• **ASSIGNED TASK**: Quote the whole listing exactly. Leave the pictures out of your copy.

• **DATA EXCERPT**:
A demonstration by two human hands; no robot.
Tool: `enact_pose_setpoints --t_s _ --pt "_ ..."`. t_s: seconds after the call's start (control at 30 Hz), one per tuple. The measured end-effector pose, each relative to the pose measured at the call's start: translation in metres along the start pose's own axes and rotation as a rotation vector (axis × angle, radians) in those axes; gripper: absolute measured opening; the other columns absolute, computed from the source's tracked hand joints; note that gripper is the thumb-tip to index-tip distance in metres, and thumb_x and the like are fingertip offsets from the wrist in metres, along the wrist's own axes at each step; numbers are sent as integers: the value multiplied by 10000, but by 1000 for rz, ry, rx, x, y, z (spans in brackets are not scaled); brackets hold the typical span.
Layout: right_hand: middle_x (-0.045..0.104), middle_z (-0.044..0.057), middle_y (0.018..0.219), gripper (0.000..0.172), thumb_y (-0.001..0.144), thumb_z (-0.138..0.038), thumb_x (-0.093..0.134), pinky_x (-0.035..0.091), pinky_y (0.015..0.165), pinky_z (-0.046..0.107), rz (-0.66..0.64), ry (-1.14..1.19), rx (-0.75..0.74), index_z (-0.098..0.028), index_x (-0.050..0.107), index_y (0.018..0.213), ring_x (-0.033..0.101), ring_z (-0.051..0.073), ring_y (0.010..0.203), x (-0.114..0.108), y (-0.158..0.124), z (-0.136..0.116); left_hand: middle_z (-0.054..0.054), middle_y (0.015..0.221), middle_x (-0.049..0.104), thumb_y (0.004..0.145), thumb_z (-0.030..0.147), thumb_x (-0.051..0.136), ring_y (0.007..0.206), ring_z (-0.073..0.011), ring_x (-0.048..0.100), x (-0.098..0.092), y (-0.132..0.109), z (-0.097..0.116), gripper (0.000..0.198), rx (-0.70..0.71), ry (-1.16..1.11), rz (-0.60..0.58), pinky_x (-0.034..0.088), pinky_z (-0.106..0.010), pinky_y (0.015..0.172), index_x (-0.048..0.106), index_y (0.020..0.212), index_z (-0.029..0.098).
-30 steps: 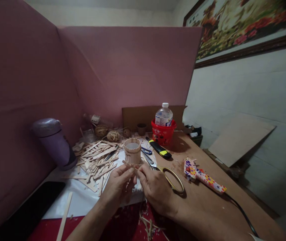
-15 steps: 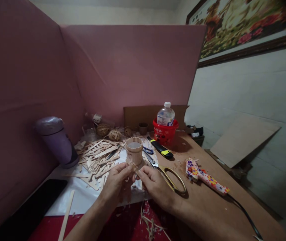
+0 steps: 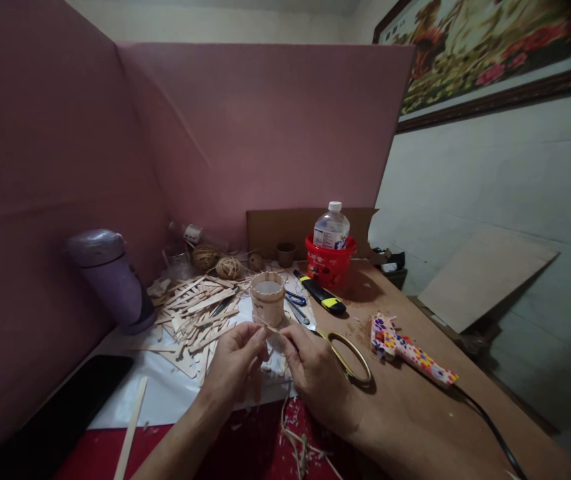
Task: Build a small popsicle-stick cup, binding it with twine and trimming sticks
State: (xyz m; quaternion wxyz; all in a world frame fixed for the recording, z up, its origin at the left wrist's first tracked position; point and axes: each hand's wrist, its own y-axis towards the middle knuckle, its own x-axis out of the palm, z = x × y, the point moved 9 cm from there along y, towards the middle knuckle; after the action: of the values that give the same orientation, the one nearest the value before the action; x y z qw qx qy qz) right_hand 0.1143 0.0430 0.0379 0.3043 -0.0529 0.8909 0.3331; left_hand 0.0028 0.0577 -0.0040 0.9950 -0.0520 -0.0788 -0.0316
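Note:
My left hand (image 3: 234, 360) and my right hand (image 3: 315, 373) meet just in front of a small round wooden cup (image 3: 267, 308). Between their pinched fingertips runs a thin tan strip (image 3: 272, 328), too small and dim for me to tell whether it is twine or wood. The cup stands upright on white plastic sheeting, with a band round it below a scalloped rim. Large gold-handled scissors (image 3: 349, 358) lie beside my right hand, their blades partly hidden. To the left of the cup is a heap of wooden craft sticks (image 3: 205, 307).
A floral glue gun (image 3: 413, 353) with a black cord lies at right. Behind are a black-yellow utility knife (image 3: 321, 293), a red bucket (image 3: 326, 263) with a plastic bottle (image 3: 333, 230), and twine balls (image 3: 228, 268). A purple tumbler (image 3: 113, 283) and a dark phone-like slab (image 3: 65, 407) stand left.
My right hand has turned slightly, its fingers curling more and rising a little. The strip between the fingertips now lies closer to level. The cup has stayed in place.

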Motion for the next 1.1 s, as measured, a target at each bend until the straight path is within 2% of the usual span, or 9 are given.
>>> enact_pose_setpoints --t_s 0.2,0.37,0.47,0.53,0.67,0.9,1.0,1.1 --pt "570 54 758 179 913 -139 367 354 582 286 -10 -310 -210 -167 527 838 525 183 653 5 -4 -13 72 427 477 740 462 628 266 -42 327 6 2 -8 311 -33 14 -65 264 -154 271 523 708 172" --pt "566 52 698 180 917 -110 337 295 505 296 -15 -600 -353 -154 512 920 508 188 569 15 -11 -25 68 371 430 744 375 585 279 -63 320 8 0 -11 224 -82 41 -67 248 -168 293 522 662 177" --pt "546 44 622 196 919 -101 328 248 475 306 30 -748 -399 -165 498 846 493 183 510 17 -12 -31 68 415 426 697 271 560 321 -50 280 12 -3 -10 117 -107 -22 -61 195 -152 308 512 643 179" --pt "541 43 599 194 920 -100 335 229 467 310 59 -818 -419 -162 496 831 497 181 495 16 -12 -34 76 403 379 667 246 538 327 -40 225 14 -5 -12 143 -127 -50 -52 143 -149 311 455 568 186" --pt "542 42 588 181 904 -89 350 223 456 310 35 -879 -428 -161 487 810 498 167 465 21 -13 -34 96 385 309 675 265 525 330 -37 170 15 -4 -14 212 -92 -26 -41 118 -157 323 376 537 205" --pt "538 24 557 123 865 -102 391 214 437 299 -15 -877 -393 -187 456 802 475 152 436 34 -17 -20 94 450 345 759 401 553 376 -63 247 12 -6 -15 256 46 71 -43 179 -180 358 439 639 205" --pt "559 30 575 142 840 -66 394 220 433 287 -57 -819 -380 -189 453 798 486 157 443 35 -17 -16 86 451 370 771 368 545 389 -73 275 11 -4 -13 215 89 95 -21 216 -190 379 484 657 195" --pt "559 36 573 160 822 -51 390 219 436 285 -61 -751 -375 -183 467 772 485 157 443 28 -17 -25 66 504 436 754 305 557 439 -80 340 7 -2 -8 157 157 101 17 275 -189 422 519 665 182"
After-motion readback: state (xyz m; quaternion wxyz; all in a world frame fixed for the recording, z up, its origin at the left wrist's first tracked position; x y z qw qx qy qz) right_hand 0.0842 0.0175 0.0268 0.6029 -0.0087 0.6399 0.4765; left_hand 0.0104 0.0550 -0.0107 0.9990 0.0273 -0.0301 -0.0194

• **RESPONSE**:
A demonstration by two human hands; no robot.
Tool: `enact_pose_setpoints --t_s _ --pt "_ ..."`. t_s: seconds after the call's start (control at 30 Hz), one per tuple. The measured end-effector pose, each relative to the pose measured at the call's start: translation in metres along the start pose's own axes and rotation as a rotation vector (axis × angle, radians) in those axes; gripper: absolute measured opening; the other columns absolute, computed from the source's tracked hand joints; note that gripper is the thumb-tip to index-tip distance in metres, and thumb_x and the like are fingertip offsets from the wrist in metres, along the wrist's own axes at each step; numbers are sent as integers: the value multiplied by 10000, but by 1000 for rz, ry, rx, x, y, z (spans in brackets are not scaled); brackets hold the typical span.
Layout: right_hand: middle_x (-0.045..0.104), middle_z (-0.044..0.057), middle_y (0.018..0.219), gripper (0.000..0.172), thumb_y (-0.001..0.144), thumb_z (-0.138..0.038), thumb_x (-0.093..0.134), pinky_x (-0.035..0.091), pinky_y (0.015..0.165), pinky_z (-0.046..0.107), rz (-0.66..0.64), ry (-1.14..1.19), rx (-0.75..0.74), index_z (-0.098..0.028), index_x (-0.050..0.107), index_y (0.018..0.213), ring_x (-0.033..0.101), ring_z (-0.051..0.073), ring_y (0.010..0.203), x (-0.114..0.108), y (-0.158..0.124), z (-0.136..0.116); left_hand: middle_z (-0.054..0.054), middle_y (0.015..0.221), middle_x (-0.049..0.104), thumb_y (0.004..0.145), thumb_z (-0.030..0.147), thumb_x (-0.051..0.136), ring_y (0.007..0.206), ring_z (-0.073..0.011), ring_x (-0.048..0.100), x (-0.098..0.092), y (-0.132..0.109), z (-0.097..0.116), gripper (0.000..0.198), rx (-0.70..0.71), ry (-1.16..1.11), rz (-0.60..0.58), pinky_x (-0.034..0.088), pinky_z (-0.106..0.010), pinky_y (0.015..0.172), index_x (-0.048..0.106), index_y (0.020..0.212), index_z (-0.029..0.098).
-30 steps: 
-15 steps: 
+0 steps: 
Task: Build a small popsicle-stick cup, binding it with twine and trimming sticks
State: (xyz m; quaternion wxyz; all in a world frame fixed for the recording, z up, its origin at the left wrist's first tracked position; point and axes: each hand's wrist, its own y-axis towards the middle knuckle, its own x-axis out of the palm, z = x × y, the point moved 9 cm from there along y, towards the middle knuckle; after the action: of the values that give the same orientation, the one nearest the value before the action; x y z qw qx qy qz) right_hand 0.1143 0.0430 0.0379 0.3043 -0.0529 0.8909 0.3331; left_hand 0.0028 0.0577 -0.0040 0.9950 -0.0520 -0.0788 -0.0316
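Note:
My left hand (image 3: 234, 360) and my right hand (image 3: 315, 373) meet just in front of a small round wooden cup (image 3: 267, 308). Between their pinched fingertips runs a thin tan strip (image 3: 272, 328), too small and dim for me to tell whether it is twine or wood. The cup stands upright on white plastic sheeting, with a band round it below a scalloped rim. Large gold-handled scissors (image 3: 349, 358) lie beside my right hand, their blades partly hidden. To the left of the cup is a heap of wooden craft sticks (image 3: 205, 307).
A floral glue gun (image 3: 413, 353) with a black cord lies at right. Behind are a black-yellow utility knife (image 3: 321, 293), a red bucket (image 3: 326, 263) with a plastic bottle (image 3: 333, 230), and twine balls (image 3: 228, 268). A purple tumbler (image 3: 113, 283) and a dark phone-like slab (image 3: 65, 407) stand left.
My right hand has turned slightly, its fingers curling more and rising a little. The strip between the fingertips now lies closer to level. The cup has stayed in place.
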
Motion for the next 1.1 s, as measured, a target at each bend until the straight path is within 2% of the usual span, or 9 are given.
>>> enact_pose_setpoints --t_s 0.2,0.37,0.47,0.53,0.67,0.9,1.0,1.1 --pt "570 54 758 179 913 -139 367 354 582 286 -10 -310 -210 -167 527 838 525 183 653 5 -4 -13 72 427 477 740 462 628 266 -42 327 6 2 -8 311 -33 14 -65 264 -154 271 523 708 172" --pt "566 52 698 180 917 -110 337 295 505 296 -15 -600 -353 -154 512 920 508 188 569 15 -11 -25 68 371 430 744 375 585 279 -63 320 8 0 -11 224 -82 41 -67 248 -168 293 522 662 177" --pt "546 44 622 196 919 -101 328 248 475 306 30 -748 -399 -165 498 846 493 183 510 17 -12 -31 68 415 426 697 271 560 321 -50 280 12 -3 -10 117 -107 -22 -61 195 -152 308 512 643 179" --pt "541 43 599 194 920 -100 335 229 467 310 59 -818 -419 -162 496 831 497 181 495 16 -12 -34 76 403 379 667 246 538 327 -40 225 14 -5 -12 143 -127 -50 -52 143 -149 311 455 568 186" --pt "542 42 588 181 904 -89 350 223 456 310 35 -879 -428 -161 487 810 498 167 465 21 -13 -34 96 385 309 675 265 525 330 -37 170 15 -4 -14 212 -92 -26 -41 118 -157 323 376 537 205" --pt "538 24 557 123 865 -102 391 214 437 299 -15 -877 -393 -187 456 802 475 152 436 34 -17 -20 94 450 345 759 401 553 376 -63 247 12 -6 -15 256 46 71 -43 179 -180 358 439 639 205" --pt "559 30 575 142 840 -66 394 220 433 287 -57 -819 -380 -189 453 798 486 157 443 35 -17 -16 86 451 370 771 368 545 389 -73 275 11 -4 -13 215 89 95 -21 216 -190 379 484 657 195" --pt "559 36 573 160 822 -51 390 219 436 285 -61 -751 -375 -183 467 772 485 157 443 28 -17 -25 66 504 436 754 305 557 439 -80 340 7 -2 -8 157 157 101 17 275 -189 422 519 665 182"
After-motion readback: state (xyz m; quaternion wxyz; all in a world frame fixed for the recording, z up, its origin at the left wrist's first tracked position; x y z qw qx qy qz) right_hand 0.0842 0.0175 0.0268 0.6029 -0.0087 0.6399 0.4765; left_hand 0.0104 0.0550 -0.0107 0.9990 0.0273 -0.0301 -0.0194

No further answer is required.